Task requirements: Work through the listing below, copying each line that carries the word "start".
((
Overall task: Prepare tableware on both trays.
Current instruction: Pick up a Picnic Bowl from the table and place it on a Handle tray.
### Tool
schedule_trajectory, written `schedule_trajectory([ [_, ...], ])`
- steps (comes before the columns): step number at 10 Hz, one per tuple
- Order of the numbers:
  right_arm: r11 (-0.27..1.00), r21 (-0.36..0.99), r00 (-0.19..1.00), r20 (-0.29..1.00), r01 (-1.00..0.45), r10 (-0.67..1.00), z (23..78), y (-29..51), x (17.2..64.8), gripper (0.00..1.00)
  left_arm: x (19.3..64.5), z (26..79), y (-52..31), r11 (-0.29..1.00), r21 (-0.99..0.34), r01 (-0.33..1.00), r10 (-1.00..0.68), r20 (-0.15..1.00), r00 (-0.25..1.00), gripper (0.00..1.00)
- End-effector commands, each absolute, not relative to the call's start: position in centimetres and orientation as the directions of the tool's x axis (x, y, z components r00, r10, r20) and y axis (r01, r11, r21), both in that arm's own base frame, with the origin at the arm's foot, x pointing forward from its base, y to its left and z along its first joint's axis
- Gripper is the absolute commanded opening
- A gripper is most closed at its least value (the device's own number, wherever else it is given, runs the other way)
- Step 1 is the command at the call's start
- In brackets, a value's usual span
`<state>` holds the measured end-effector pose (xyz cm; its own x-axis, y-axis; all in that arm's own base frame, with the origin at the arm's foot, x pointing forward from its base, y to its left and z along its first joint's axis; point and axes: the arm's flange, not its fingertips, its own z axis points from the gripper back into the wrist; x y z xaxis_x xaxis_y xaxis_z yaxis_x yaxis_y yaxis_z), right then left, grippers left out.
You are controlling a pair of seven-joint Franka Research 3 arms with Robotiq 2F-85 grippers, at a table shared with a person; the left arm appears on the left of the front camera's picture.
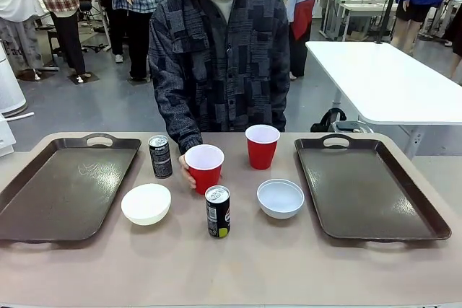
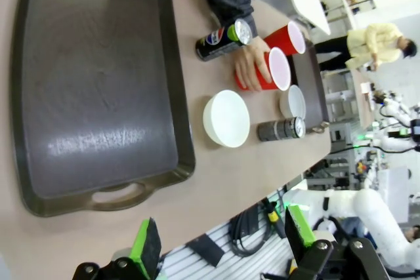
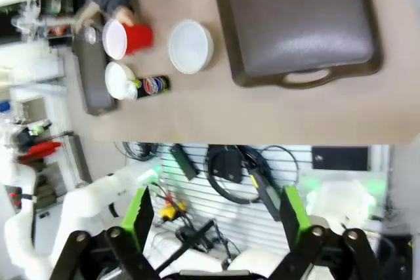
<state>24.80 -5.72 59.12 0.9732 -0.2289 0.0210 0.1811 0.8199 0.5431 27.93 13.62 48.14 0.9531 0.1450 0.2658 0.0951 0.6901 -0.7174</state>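
Cups (image 1: pixel 262 146), bowls (image 1: pixel 146 203) and cans (image 1: pixel 217 211) stand on the desk (image 1: pixel 231 272) between the trays (image 1: pixel 65 192) at 9 and 3 o'clock; with a hand (image 1: pixel 186 173) on one cup, the open left tool (image 2: pixel 222 240) and open right tool (image 3: pixel 216 218) should wait, then take cans upright.

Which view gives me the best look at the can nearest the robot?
Front view: the near can stands upright, close and unblocked, with its label and top visible. Both wrist views show the near can small and sideways in the picture, label hard to read.
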Motion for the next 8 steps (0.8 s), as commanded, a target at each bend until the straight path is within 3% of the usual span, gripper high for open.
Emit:
schedule_trajectory([
  [1, 0.9, 0.388, 0.98, -0.056, 0.199, -0.192, 59.2, -1.8, 29.1, 1.0, 27.8, 48.0, 13.7, 0.687, -0.72, 0.1, 0.148, 0.273, 0.951, 1.0],
  [4, 0.959, 0.194, 0.978, -0.083, 0.206, -0.194, 56.5, 6.6, 34.6, 1.0, 27.8, 48.0, 13.7, 0.687, -0.72, 0.1, 0.148, 0.273, 0.951, 1.0],
  [8, 0.982, 0.132, 0.989, -0.084, 0.134, -0.124, 50.2, 13.3, 38.7, 1.0, 27.8, 48.0, 13.7, 0.687, -0.72, 0.1, 0.148, 0.273, 0.951, 1.0],
])
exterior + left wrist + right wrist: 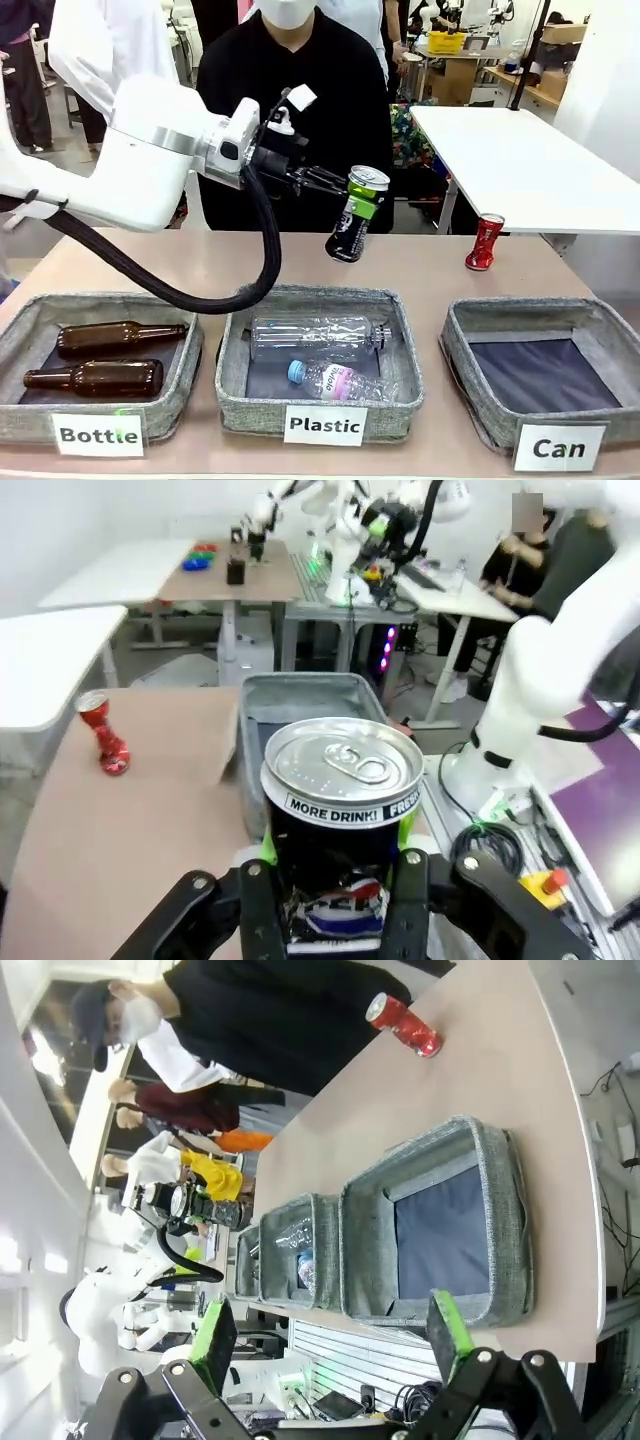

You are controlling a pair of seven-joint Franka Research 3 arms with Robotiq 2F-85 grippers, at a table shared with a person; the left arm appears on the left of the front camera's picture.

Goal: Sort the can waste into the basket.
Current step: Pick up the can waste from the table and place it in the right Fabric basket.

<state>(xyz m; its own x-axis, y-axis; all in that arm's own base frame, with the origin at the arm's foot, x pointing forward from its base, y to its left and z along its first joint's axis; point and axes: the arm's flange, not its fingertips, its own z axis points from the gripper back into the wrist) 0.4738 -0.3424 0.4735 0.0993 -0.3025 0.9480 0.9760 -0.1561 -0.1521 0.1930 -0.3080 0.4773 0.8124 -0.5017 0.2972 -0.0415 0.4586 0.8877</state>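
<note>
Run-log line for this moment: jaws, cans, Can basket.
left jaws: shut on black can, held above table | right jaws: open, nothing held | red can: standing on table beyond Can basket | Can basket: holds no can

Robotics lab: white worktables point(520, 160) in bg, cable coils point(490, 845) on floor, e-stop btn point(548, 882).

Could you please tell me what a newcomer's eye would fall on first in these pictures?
The left tool holds a black metal drink can with a silver top raised above the table, behind the grey woven basket labelled "Plastic". A dented red metal can stands farther right on the table, beyond the grey woven basket labelled "Can".
</note>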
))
Exercise response:
- End-effector commands, each absolute, not relative to the call's start: position in centimetres and orientation as the directions of the tool's x axis (x, y, z components r00, r10, r20) and y axis (r01, r11, r21), both in that arm's own base frame, with the origin at the arm's foot, x pointing forward from its base, y to its left and z along its first joint's axis
- Step 1 is the command at the call's start

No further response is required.